Adds Dr. Yang: “The burning question is, ‘What will be the expected and acceptable treatment plan for a particular patient [and] is there room for improvement?’”

That’s where AI and ML can make an impact (Figure 1). By examining the patients treated—their treatment plan, dose distributions and the anatomic images used for planning and to contour critical structures—and using an ML model, it is possible to have a better knowledge-based understanding of the entire treatment plan, including the relationship of the patient anatomy to the previously approved treatment plan.

“We can use this technology to compare a new patient’s anatomy to the machine learning model and help predict the quality of the new treatment plan and radiation dose distribution,” Dr. Yang explains. “Then, we have a knowledge base and empirical ground truth to compare for the dose volume histogram matrix.”

Dr. Hoopes also sees potential for AI and ML to help analyze the data from RO-ILS, particularly as the incident database continues to grow.

“Radiation therapy involves complex workflows and volumes of data,” he says. “It will be difficult over time for humans to review every event. So we’ll need to build machine learning algorithms to help us through this process.”

Dr. Spraker agrees that ML can help by also comparing reported incidents with patient-specific features in an EMR. He cites an abstract from ASTRO 2016 that explored trigger indicators in oncology information systems (OIS) and EMRs to help identify safety-critical events. The study queried the OIS with 10 indicators over four years and correlated with the facility’s ILS to find patients with reported high-grade, near-miss safety events. The study authors reported a significant correlation between the panel of indicators and safety-critical events. Future efforts will revolve around the development of an ML algorithm to refine indicator selection to find specific combinations of trigger indicators and safety-critical events.4

“We can use machine learning to find correlations between features in the patient’s EMR and incidents in the clinic,” Dr. Spraker says. “If we have a model, then triggers can be identified in the EMR that, for example, notify the user that similar patients had three incident reports.” This may enable the ability to identify a potential incident before it occurs.
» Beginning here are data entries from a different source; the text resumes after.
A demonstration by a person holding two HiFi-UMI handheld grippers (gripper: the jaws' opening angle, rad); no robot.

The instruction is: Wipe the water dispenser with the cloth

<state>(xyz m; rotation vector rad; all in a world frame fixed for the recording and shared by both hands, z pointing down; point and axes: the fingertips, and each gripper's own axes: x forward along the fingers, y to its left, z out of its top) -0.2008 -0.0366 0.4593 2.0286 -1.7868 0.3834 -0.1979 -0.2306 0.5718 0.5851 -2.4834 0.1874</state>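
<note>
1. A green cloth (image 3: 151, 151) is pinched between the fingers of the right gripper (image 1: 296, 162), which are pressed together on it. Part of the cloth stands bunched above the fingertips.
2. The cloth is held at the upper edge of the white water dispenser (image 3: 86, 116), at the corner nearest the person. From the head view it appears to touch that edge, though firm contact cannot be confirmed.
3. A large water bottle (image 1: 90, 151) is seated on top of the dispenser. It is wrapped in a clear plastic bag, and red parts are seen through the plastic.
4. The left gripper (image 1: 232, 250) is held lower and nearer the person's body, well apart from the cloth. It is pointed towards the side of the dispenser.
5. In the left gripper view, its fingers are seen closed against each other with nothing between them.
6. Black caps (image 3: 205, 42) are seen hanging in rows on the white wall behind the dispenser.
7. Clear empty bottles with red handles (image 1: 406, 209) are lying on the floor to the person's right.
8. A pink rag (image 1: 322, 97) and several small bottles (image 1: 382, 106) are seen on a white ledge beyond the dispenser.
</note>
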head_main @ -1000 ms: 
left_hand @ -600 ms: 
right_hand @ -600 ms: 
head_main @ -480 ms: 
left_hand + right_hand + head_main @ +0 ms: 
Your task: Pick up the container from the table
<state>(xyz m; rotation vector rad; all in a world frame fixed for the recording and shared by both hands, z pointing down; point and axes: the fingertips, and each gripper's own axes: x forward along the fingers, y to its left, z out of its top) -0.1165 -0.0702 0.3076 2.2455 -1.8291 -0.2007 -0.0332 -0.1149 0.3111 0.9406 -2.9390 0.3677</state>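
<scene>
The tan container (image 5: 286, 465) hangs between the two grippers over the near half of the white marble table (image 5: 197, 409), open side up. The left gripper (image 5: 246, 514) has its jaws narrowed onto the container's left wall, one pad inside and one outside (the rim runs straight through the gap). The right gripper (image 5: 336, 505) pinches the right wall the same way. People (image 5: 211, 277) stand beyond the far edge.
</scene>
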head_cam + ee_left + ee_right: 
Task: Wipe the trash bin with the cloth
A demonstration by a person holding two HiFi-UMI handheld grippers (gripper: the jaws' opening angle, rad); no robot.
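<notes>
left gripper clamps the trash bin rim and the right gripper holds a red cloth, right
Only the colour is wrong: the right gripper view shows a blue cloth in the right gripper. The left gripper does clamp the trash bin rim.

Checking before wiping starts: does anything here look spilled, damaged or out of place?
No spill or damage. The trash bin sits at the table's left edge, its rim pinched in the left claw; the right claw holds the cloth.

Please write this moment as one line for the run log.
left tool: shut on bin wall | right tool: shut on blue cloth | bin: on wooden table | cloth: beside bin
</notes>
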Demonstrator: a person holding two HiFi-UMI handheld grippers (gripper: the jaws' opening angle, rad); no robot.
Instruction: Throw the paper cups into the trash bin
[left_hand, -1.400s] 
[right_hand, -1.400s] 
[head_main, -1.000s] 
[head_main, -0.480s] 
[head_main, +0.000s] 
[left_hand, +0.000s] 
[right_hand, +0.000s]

Dr. Yang posits that medical physicists will soon have new tools to help predict treatment plan quality. “I believe that in five years, auto segmentation of normal structures in medical images and, at some level auto treatment planning, will be ready for the clinic,” he says.

If clinics can reduce the time needed for treatment planning and concurrently develop a better plan, then the potential to treat patients the same day as developing their treatment plan could become a reality. Yet, Dr. Yang cautions that benchmarks are needed to qualitatively measure the use of AI and ML in treatment planning. Without this, it will be difficult to quantitate the usefulness of these new tools.

References

  1. Spraker MB, Nyflot M, Hendrickson K, et al. A survey of residents’ experience with patient safety and quality improvement concepts in radiation oncology. Pract Radiat Oncol. 2017;7(4): e253-e259.
  2. Spraker MB, Nyflot M, Hendrickson K, et al. Radiation oncology resident training in patient safety and quality improvement: a national survey of residency program directors. Radiat Oncol. 2018;13(1):186.
  3. Spraker MB, Fain R 3rd, Gopan O, et al. Evaluation of near-miss and adverse events in radiation oncology using a comprehensive causal factor taxonomy. Pract Radiat Oncol. 2017;7(5):346-353.
  4. Hartvigson P, Gensheimer MF, Evans KT, Carlson 4. J. Indicators of safety-critical events in radiation oncology derived from the oncology information system. Proceedings from the 58th Annual Meeting of the American Society for Radiation Oncology. September 25-28, 2016; Boston, MA. Oral Scientific Sessions, Abstract 163.